◆ **Task objective**: The answer must be the full listing, retyped exactly.

◆ **Collected data**:
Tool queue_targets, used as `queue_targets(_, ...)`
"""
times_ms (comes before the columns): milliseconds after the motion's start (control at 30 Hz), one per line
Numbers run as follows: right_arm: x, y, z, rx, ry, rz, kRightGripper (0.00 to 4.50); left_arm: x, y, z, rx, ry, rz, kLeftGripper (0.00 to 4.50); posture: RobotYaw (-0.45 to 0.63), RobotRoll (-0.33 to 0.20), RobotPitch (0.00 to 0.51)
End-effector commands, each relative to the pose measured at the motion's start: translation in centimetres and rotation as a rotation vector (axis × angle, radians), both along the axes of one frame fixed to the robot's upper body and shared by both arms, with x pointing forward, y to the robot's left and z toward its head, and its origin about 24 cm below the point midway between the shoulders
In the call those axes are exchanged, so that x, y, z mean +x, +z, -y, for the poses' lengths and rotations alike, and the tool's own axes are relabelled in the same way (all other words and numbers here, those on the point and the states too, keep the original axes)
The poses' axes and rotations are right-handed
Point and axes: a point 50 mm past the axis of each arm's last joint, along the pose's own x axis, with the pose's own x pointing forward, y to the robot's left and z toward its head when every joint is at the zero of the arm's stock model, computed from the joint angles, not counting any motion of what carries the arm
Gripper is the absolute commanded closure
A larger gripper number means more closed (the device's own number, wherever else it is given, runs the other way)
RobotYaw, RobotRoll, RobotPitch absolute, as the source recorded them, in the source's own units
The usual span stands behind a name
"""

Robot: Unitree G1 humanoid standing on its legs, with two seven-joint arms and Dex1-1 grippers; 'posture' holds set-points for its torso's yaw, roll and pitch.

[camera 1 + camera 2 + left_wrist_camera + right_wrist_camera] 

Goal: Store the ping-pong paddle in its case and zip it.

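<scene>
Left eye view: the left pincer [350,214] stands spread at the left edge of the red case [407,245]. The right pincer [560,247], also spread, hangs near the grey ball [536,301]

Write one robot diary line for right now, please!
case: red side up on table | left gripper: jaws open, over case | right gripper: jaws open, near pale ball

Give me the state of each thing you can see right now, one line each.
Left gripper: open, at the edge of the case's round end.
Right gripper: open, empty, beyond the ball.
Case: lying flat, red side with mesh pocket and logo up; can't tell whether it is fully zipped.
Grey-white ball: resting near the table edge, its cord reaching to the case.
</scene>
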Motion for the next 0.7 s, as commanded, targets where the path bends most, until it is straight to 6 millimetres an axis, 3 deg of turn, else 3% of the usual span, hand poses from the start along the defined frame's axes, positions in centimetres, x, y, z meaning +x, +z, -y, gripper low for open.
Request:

◆ **Solution to this problem**:
Tool queue_targets, used as `queue_targets(_, ...)`
"""
times_ms (comes before the columns): milliseconds after the motion's start (control at 30 Hz), one per line
Numbers run as follows: right_arm: x, y, z, rx, ry, rz, kRightGripper (0.00 to 4.50); left_arm: x, y, z, rx, ry, rz, kLeftGripper (0.00 to 4.50); posture: RobotYaw (-0.45 to 0.63), RobotRoll (-0.33 to 0.20), RobotPitch (0.00 to 0.51)
End-effector commands, each relative to the pose measured at the motion's start: translation in centimetres and rotation as a rotation vector (axis × angle, radians), both along the axes of one frame fixed to the robot's upper body and shared by both arms, with x pointing forward, y to the robot's left and z toward its head, and its origin about 24 cm below the point midway between the shoulders
In the call those axes are exchanged, so that x, y, z mean +x, +z, -y, for the poses' lengths and rotations alike, and the tool's own axes are relabelled in the same way (all other words and numbers here, those on the point and the states too, keep the original axes)
The poses' axes and rotations are right-handed
Point and axes: a point 50 mm past the axis of each arm's last joint, along the pose's own x axis, with the pose's own x pointing forward, y to the robot's left and z toward its head when every joint is at the zero of the arm's stock model, computed from the joint angles, not counting any motion of what carries the arm
Gripper is the absolute commanded closure
A larger gripper number means more closed (the device's own number, wherever else it is given, runs the other way)
RobotYaw, RobotRoll, RobotPitch absolute, as the source recorded them, in the source's own units
The usual span stands behind a name
"""

Robot: Unitree G1 humanoid standing on its legs, with two seven-joint arms and Dex1-1 grippers; 'posture' holds set-points for its torso's yaw, roll and pitch.

[camera 1 + camera 2 + left_wrist_camera + right_wrist_camera] 

Goal: Store the ping-pong paddle in its case and zip it.

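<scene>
Left eye view: the left pincer [350,214] stands spread at the left edge of the red case [407,245]. The right pincer [560,247], also spread, hangs near the grey ball [536,301]

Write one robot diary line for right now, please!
case: red side up on table | left gripper: jaws open, over case | right gripper: jaws open, near pale ball

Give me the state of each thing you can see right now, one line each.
Left gripper: open, at the edge of the case's round end.
Right gripper: open, empty, beyond the ball.
Case: lying flat, red side with mesh pocket and logo up; can't tell whether it is fully zipped.
Grey-white ball: resting near the table edge, its cord reaching to the case.
</scene>
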Motion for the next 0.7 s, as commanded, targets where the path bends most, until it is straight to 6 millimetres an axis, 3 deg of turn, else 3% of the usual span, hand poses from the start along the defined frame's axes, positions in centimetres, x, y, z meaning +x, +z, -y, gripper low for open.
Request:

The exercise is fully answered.